Icons in Cardiology – Remembering Creative Minds and Their Discoveries

Heinrich Taegtmeyer

We recently had the opportunity to interview Dr. Heinrich Taegtmeyer, Professor of Medicine at McGovern Medical School, UTHealth, Houston. He is an Associate Editor of  Cardiology since 1993, serving under three different editors. In 2021, Drs. Taegtmeyer and Atar initiated the section “Icons in Cardiology”, to reflect on major discoveries by investigators whose work in the past paved the way for the future.

Can you tell us about yourself? How did you become interested in cardiology?

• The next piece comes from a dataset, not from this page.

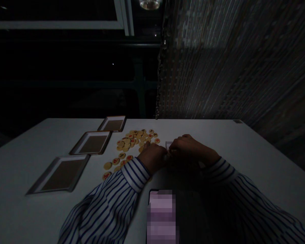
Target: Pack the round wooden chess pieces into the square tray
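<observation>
My left hand (154, 158) is closed at the right edge of a spread of round wooden Chinese chess pieces (139, 134), its fingertips pointing right. Close beside it, my right hand (189, 148) has its fingers curled down over a white-edged box (169, 144). That box is mostly covered by my hands and lost in shadow. The fingertips of both hands nearly meet at its left side. Whatever lies between them is too dark and small to make out. Some pieces show red or black characters; a few lie partly behind my left sleeve.
Three shallow open trays with brown bottoms stand in a diagonal row on the left: a near one (64, 173), a middle one (94, 144) and a far one (114, 124). A phone (161, 217) lies at the white table's (208, 130) front. Behind hangs a strand curtain (208, 67).
</observation>
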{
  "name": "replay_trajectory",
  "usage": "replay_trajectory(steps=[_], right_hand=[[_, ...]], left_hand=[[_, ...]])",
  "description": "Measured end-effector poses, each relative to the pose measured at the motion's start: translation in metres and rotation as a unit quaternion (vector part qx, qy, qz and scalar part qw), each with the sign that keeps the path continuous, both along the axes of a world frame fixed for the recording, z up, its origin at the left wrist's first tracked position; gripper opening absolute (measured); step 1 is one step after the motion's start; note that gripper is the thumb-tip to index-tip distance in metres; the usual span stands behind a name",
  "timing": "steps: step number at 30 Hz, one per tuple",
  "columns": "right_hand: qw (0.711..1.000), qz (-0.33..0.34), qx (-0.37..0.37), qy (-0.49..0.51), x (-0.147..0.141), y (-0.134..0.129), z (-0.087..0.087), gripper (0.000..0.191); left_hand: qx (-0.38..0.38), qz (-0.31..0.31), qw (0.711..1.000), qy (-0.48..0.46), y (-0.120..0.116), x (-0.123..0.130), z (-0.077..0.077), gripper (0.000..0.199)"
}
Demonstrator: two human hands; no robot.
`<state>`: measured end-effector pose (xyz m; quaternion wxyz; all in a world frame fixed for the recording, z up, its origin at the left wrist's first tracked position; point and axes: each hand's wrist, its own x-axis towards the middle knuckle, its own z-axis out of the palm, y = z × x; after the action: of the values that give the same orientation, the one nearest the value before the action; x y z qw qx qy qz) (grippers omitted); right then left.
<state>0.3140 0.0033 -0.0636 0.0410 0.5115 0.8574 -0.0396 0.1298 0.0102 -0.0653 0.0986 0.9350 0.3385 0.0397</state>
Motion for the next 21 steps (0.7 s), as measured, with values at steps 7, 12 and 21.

I grew up in Germany during and after WWII as a child of a middle-class family. My grandfather was a physician, my father had studied forestry. My father had a strong influence on my interest in nature. Later on, my love for the basic sciences was kindled by two outstanding teachers in medical school at the University of Freiburg, one was Albrecht Fleckenstein (Physiology), and the other was Helmut Holzer (Biochemistry). To keep us students awake, they laced their lectures with anecdotes. Equipped with their lantern slides and a blackboard, our professors taught us more than facts. They also shared with us some of their latest discoveries, from calcium antagonists to protect the heart, to mitochondrial respiration to produce ATP.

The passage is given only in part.